UK & World News
Video Games And TV 'Make Children Depressed'
Children who spend too much time watching television or playing computer games could be at a higher risk of anxiety and depression, a major report has claimed.
A link between time spent in front of screens and lower levels of wellbeing amongst children is a major cause for concern, according to a study by Public Health England.
Higher levels of TV viewing are contributing to lower self-worth, lower self-esteem and lower levels of self-reported happiness.
The briefing paper is released as a new Change4Life campaign encourages families to use the back to school period to adopt healthier behaviours - one of which is reducing children's screen time.
Children who spend more time on computers and playing video games tend to experience higher levels of emotional distress, anxiety and depression, said Professor Kevin Fenton, Public Health England's Director of Health and Wellbeing.

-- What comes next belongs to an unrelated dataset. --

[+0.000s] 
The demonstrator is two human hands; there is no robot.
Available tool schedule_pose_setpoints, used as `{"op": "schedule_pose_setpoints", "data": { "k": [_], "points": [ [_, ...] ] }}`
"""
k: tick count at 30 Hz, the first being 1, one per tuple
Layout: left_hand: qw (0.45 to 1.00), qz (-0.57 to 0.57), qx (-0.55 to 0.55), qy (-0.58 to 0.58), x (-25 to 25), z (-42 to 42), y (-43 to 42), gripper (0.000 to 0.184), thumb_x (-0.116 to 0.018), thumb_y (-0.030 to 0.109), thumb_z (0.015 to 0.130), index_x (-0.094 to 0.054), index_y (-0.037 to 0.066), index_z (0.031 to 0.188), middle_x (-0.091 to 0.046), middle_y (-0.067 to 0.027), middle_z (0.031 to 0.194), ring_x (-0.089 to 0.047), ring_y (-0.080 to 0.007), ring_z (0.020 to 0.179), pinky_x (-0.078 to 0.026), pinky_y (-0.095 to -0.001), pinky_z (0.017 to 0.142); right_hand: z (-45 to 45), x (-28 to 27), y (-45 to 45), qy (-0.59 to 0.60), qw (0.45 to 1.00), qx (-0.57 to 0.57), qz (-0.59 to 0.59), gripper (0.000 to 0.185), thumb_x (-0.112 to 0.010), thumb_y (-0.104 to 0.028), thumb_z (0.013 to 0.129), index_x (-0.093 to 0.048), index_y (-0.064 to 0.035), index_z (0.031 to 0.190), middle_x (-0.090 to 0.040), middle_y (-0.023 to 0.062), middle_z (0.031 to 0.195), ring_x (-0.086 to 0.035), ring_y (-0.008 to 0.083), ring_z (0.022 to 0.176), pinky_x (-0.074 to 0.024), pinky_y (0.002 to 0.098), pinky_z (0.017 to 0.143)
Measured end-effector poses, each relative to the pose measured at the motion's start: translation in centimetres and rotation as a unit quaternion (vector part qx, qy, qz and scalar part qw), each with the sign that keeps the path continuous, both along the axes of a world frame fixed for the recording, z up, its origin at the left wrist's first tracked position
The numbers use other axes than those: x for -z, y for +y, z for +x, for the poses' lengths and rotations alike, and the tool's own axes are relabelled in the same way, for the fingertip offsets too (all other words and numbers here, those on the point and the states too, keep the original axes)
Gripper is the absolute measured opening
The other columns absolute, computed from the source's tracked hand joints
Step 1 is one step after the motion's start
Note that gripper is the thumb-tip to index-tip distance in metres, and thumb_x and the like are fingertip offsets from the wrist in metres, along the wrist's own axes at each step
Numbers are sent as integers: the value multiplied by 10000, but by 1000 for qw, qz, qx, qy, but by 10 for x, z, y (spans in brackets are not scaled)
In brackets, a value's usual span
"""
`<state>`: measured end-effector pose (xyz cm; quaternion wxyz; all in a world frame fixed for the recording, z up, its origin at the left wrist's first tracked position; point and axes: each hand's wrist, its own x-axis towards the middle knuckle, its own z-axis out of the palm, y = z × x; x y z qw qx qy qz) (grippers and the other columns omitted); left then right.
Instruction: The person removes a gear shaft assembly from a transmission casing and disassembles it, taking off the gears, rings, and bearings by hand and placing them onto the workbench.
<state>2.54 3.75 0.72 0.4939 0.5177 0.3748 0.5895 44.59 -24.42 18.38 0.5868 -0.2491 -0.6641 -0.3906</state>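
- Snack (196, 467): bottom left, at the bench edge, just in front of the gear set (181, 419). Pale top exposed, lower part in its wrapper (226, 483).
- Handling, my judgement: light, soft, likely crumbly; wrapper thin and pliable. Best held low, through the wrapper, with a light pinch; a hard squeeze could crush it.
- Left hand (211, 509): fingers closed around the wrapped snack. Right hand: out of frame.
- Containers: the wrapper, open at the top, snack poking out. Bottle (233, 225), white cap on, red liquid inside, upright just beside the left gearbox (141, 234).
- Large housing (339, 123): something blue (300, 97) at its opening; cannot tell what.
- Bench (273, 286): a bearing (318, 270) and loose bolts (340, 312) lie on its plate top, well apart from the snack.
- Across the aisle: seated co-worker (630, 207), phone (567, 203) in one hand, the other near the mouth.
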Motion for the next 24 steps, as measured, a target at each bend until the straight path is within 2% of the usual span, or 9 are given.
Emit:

"There are many complex factors that affect a child's wellbeing such as the wider environment they live in and their social, financial and family circumstances, but there are also some very simple things we can all do every day with our children to help improve their health and wellbeing.
"Our goal is to encourage families across England to sign up to Change4Life to make a healthy change to their new term-time routines, which will hopefully then become part of their everyday lives."
The study reveals that children doing more physical activity are more likely to concentrate better in school, enjoy good relationships with classmates, and display lower levels of worry, anxiety and depression.
But some parents were sceptical about the report findings.
Jemma Murphy, a mother of two from Handforth, Cheshire, said she allows her children, Casper, aged four and Summer, three, to watch some television whilst encouraging other activities in the home and outside.
"My children don't watch television hour after hour but they do watch it sometimes because it's often the only time I can get things done around the house," she told Sky News.
"But we also have craft days and go to the park or for walks to get them out of the house. It's a balance."
Lil Caprani, Director of Communications, Policy and Campaigns, The Children's Society said: "When we asked children about their wellbeing as part of our Good Childhood Report, we found a strong association with being active and being happy.
"Things like cycling, swimming or playing football all had a clear relationship, but simple things like just going for walks were associated with higher wellbeing."